:: EXERCISE DATA
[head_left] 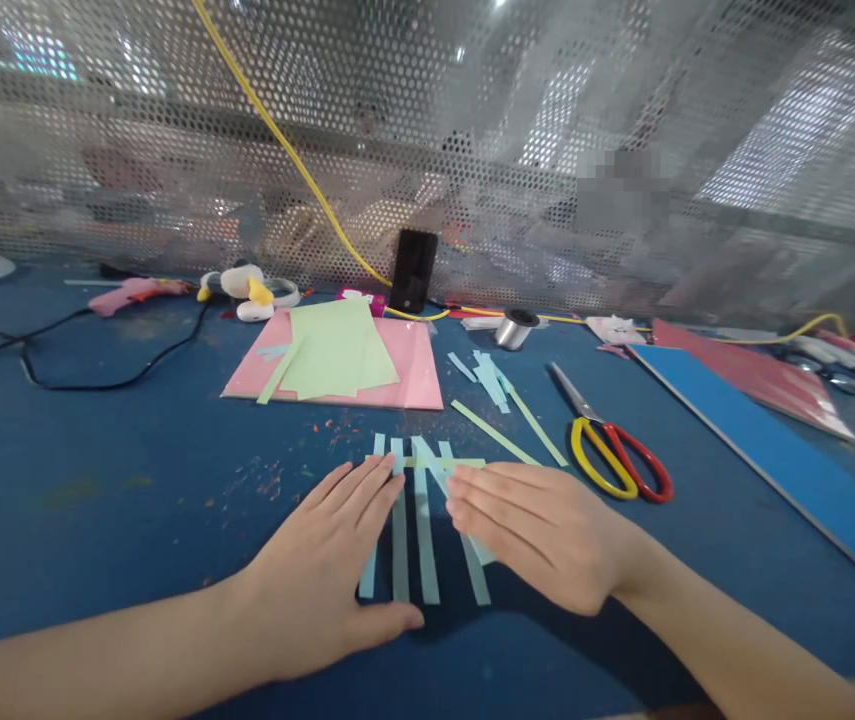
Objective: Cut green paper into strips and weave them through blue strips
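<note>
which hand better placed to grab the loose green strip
Probably the right hand: it lies nearer the loose green paper strip, while the left hand sits beyond the pale blue paper strips.

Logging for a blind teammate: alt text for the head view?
The left hand and right hand rest on parallel pale blue paper strips crossed by a green strip. Red-and-yellow scissors lie right; green paper sits on a pink sheet beyond.

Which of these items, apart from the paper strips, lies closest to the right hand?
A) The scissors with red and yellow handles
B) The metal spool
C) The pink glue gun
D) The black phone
A: the scissors with red and yellow handles lie just beyond the right hand, nearer than the other three.
</note>
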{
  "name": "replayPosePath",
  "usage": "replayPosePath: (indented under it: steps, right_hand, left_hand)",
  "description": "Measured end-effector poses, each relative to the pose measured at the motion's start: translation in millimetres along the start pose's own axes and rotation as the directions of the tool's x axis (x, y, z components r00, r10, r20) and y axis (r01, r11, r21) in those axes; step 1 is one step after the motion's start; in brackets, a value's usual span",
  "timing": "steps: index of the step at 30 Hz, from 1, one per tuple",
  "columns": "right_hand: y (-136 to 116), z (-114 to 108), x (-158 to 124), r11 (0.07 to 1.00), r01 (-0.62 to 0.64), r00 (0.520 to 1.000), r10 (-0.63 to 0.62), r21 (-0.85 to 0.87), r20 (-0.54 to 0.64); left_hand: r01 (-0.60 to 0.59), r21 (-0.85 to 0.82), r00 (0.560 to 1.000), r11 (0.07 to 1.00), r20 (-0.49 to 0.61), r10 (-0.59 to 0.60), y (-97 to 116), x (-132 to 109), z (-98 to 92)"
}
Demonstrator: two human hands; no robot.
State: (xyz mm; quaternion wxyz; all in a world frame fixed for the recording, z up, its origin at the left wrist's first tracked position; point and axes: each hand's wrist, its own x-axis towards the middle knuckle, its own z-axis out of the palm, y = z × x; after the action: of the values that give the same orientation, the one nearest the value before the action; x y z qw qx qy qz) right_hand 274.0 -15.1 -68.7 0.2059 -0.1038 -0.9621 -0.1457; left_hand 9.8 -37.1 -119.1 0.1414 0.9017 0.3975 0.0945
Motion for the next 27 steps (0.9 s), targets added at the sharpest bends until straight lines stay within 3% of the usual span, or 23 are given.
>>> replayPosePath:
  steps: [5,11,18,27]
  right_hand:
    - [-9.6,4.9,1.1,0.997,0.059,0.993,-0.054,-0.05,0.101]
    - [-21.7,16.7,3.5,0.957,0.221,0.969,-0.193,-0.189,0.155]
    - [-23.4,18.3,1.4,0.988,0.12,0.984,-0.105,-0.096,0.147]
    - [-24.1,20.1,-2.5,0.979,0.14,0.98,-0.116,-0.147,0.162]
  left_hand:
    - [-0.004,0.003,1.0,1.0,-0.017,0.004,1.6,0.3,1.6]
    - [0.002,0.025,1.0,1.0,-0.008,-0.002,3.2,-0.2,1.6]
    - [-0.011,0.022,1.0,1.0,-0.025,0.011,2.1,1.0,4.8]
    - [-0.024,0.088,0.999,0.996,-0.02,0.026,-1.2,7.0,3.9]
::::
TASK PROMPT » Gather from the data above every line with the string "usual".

RESPONSE »
  "description": "Measured end-effector poses, each relative to the pose measured at the motion's start: translation in millimetres along the start pose's own axes and rotation as the directions of the tool's x axis (x, y, z components r00, r10, r20) and y axis (r01, r11, r21) in those axes; step 1 is one step after the motion's start; in brackets, a value's usual span",
Motion for the next 27 steps (0.9 s), targets added at the sharpest bends until straight lines stay within 3% of the usual span, or 23 are given.

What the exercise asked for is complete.